As you look over the data below, please find each line where the word "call" appears, then copy it.

■ ■ ■ ■

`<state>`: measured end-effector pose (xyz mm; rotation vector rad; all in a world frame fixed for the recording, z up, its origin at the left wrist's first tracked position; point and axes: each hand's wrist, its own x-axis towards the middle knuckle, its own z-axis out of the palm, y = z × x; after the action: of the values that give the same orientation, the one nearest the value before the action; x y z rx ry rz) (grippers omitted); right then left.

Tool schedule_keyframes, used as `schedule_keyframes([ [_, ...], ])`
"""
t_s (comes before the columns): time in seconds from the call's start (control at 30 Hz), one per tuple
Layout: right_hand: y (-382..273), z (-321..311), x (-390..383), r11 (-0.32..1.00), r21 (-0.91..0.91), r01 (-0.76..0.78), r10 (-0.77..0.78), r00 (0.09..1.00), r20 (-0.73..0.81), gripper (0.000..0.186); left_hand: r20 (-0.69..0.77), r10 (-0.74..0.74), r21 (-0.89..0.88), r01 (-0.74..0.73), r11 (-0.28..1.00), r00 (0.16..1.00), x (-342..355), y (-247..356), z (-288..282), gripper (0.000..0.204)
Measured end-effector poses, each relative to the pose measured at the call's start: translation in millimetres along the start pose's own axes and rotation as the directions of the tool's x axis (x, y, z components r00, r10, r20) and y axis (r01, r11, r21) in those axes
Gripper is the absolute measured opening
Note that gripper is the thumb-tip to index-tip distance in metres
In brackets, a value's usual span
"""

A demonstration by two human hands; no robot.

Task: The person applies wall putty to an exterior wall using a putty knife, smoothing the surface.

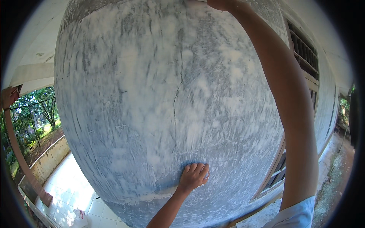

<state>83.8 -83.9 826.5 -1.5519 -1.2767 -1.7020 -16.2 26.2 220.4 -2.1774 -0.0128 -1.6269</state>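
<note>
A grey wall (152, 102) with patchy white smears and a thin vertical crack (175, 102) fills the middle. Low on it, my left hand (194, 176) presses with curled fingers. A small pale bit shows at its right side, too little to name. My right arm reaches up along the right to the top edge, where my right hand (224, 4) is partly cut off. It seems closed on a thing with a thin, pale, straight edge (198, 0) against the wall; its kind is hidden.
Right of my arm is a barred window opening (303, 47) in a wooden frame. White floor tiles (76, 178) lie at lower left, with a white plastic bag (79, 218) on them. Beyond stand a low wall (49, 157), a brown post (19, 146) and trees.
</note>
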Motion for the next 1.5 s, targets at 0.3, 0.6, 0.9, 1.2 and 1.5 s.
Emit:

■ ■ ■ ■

◆ WRITTEN ANSWER
t_s (comes before the columns): time in seconds from the call's start (control at 30 Hz), one per tuple
Measured end-effector poses, each relative to the pose measured at the call's start: translation in millimetres along the start pose's own axes and rotation as the directions of the tool's x axis (x, y, z components r00, r10, r20) and y axis (r01, r11, r21) in those axes

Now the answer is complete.